How to Create a Safe Website
By Michael Dominick
Websites are amazing. They can do so many more things today than they ever could before, including stream movies, allow users to play games from within the web browser, listen to popular music, and connect with friends. However, these advancements in web development have been matched by advancements in malware and cyber attacks. Hackers now have to ability to infect remote websites and web servers with malware that can then be used to infect individual computers, causing millions of damage in data loss. There is no guaranteed way to completely protect yourself from these hackers, as they are always updating and revising their strategies, but, if you follow these steps, your site will be secure from all but the most cutting edge of cyber attacks.
Create strong passwords for you website's back end, sometimes called the administration page. This is very important because if a cyber criminal can get access to the back end, then he can pretty much do anything he wants, since anything can be done to your site from its back end. Strong passwords include both upper and lowercase letters and numbers and are at least eight characters long. Many website administrators follow a stricter policy when securing their sites' back ends; they make their passwords at least fifteen characters.
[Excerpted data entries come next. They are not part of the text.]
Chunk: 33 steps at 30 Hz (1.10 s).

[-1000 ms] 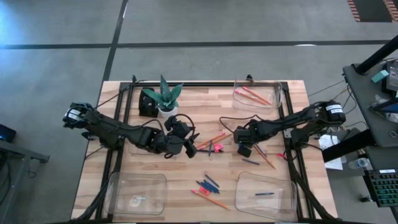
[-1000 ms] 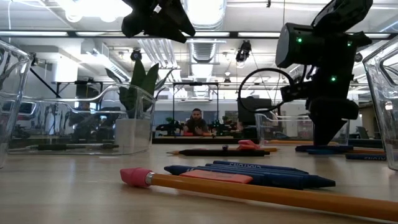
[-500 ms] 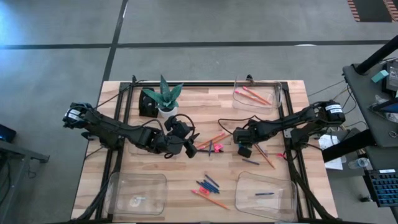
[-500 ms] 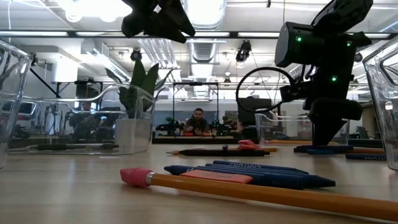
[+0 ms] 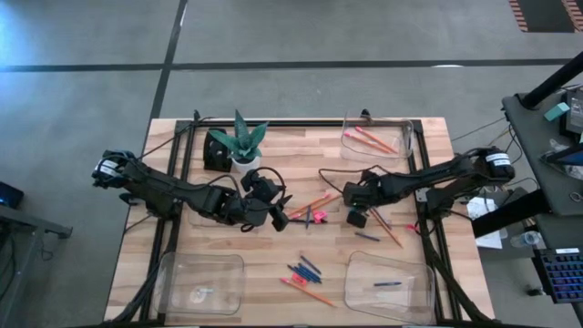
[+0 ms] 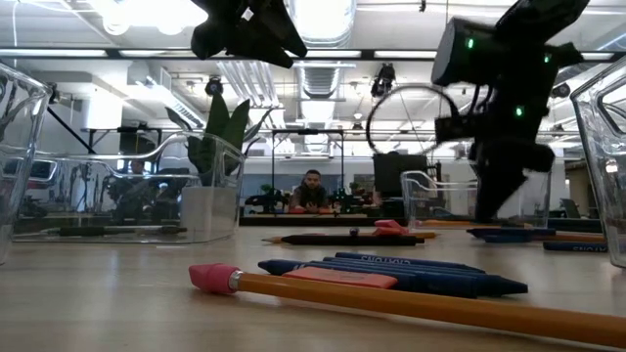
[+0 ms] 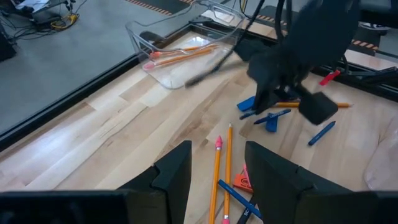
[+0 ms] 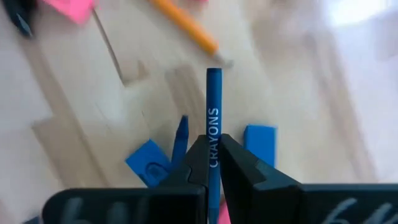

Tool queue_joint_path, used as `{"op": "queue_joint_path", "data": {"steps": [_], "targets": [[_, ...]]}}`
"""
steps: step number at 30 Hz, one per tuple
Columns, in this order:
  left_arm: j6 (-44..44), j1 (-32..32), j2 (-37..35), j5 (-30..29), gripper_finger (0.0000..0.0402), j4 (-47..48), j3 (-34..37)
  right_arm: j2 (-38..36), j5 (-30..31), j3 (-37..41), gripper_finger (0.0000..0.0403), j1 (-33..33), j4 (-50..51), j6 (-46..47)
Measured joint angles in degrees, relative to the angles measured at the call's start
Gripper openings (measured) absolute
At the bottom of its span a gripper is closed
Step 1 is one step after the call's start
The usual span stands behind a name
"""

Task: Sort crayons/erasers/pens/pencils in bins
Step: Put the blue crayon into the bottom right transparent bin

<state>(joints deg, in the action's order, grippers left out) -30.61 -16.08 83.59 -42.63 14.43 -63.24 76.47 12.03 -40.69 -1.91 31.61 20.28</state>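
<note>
My right gripper is shut on a blue crayon just above the table's middle right. Under it lie two blue erasers and another blue crayon. My left gripper hovers open over the table's middle, above two orange pencils. More crayons and a pencil lie flat toward the near edge. Clear bins stand at the far right, near right and near left. My right gripper pinches the blue crayon between its two fingers, on the printed wrapper. The crayon lies along the fingers and sticks out past their tips. The fingers slant steeply down from above. The crayon's free end points at the table.
A potted plant stands at the far left. The far right bin holds pencils; the near right bin holds a dark pen. A pink item lies between the grippers. A person sits in the room beyond the table.
My right gripper has risen a little off the table and tipped slightly; it shows blurred in the low view. The blue things under it stay on the table.
</note>
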Motion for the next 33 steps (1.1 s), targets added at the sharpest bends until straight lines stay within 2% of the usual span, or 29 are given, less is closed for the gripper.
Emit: {"op": "queue_joint_path", "data": {"steps": [8, 17, 22, 27, 33], "targets": [[-0.02, -0.02, 0.0, -0.02, 0.0137, -0.06, 0.19, -9.85, -0.61, -0.02, 0.0013, -0.14, 0.49, 0.08], [0.12, -0.02, 0.0, -0.02, 0.0137, 0.0, 1.59, -23.69, -8.45, -0.04, 0.0013, -4.95, 0.63, 6.87], [4.19, -0.02, 0.0, -0.02, 0.0137, 0.05, 1.92, -28.62, -14.04, -0.08, 0.0013, -12.55, 0.52, 15.26], [4.48, -0.02, 0.0, -0.02, 0.0137, 0.05, 1.92, -29.91, -15.26, -0.08, 0.0013, -23.36, -0.69, 22.58], [4.46, -0.02, 0.0, -0.02, 0.0137, 0.05, 1.92, -27.19, -15.08, -0.13, 0.0013, -36.48, -11.38, 26.33]]}}
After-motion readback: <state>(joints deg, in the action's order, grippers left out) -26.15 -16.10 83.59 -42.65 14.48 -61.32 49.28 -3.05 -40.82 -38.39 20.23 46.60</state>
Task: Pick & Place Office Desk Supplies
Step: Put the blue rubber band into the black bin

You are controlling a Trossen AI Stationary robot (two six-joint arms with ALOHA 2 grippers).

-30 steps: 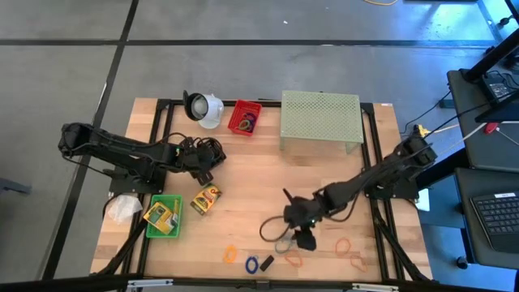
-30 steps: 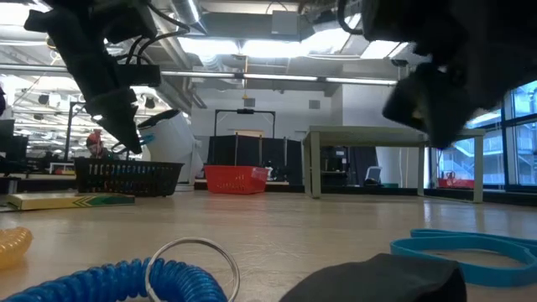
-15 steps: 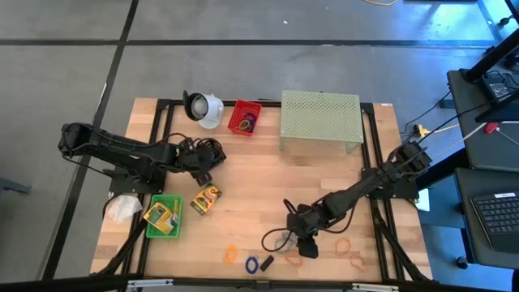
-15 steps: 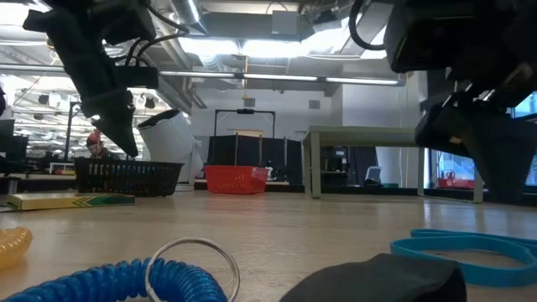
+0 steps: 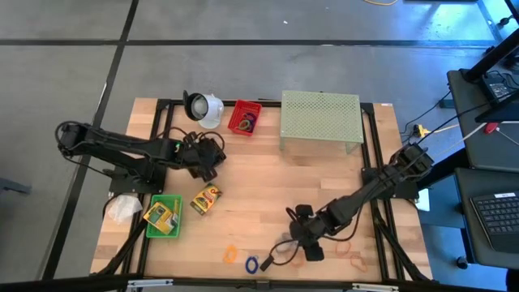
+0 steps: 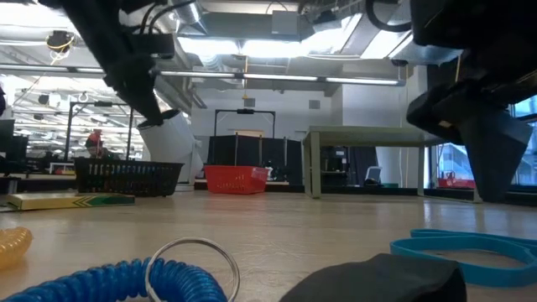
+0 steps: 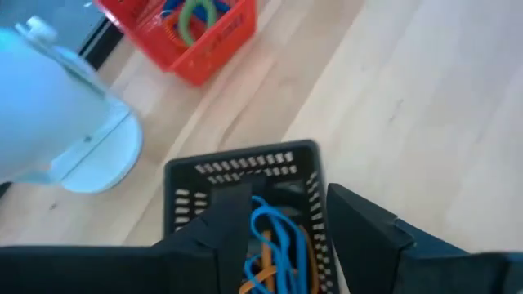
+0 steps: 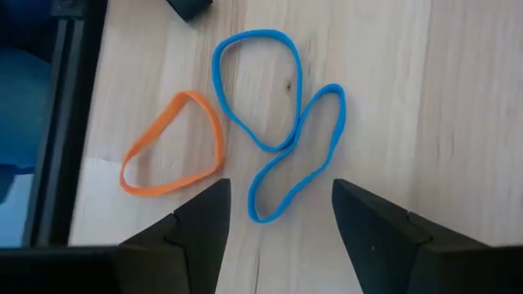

Create strong passwords for any FTP, file transfer protocol, accounts that have access to your web server. Follow the same guidelines as you would for you site's back end, but you must also make sure that, if you have given FTP accounts to others, that they do not make simpler passwords for their own convenience.
Update your server operating system regularly. If you are leasing server space from a web hosting provider, then you will not have to worry about this, since your hosting provider will take care of it for you. However, if you are maintaining your own server, then you should check for security updates at least once every two weeks; consult your operating system's documentation for details.
Follow good security practices on all computers that you use FTP to your server from or log into the back end from. No matter how strong your passwords are, a key logger is going to compromise your site's security. This includes having a strong anti-malware suite, including a firewall, and keeping it up to date. Popular anti-malware suites include McAfee, Norton and Vipre.
Trust your users. If you start receiving feedback complaining that there seem to be random glitches on your site or that it is loading slowly or that your site is sending out a lot of spam, then there is a chance that your site has come under attack. Listening to these warnings can save you a lot of time and trouble.
Michael Dominick is an alumnus of Rider University and currently works as a freelance writer, Web designer and software developer. His articles specialize in technology and computing, particularly Linux and open-source.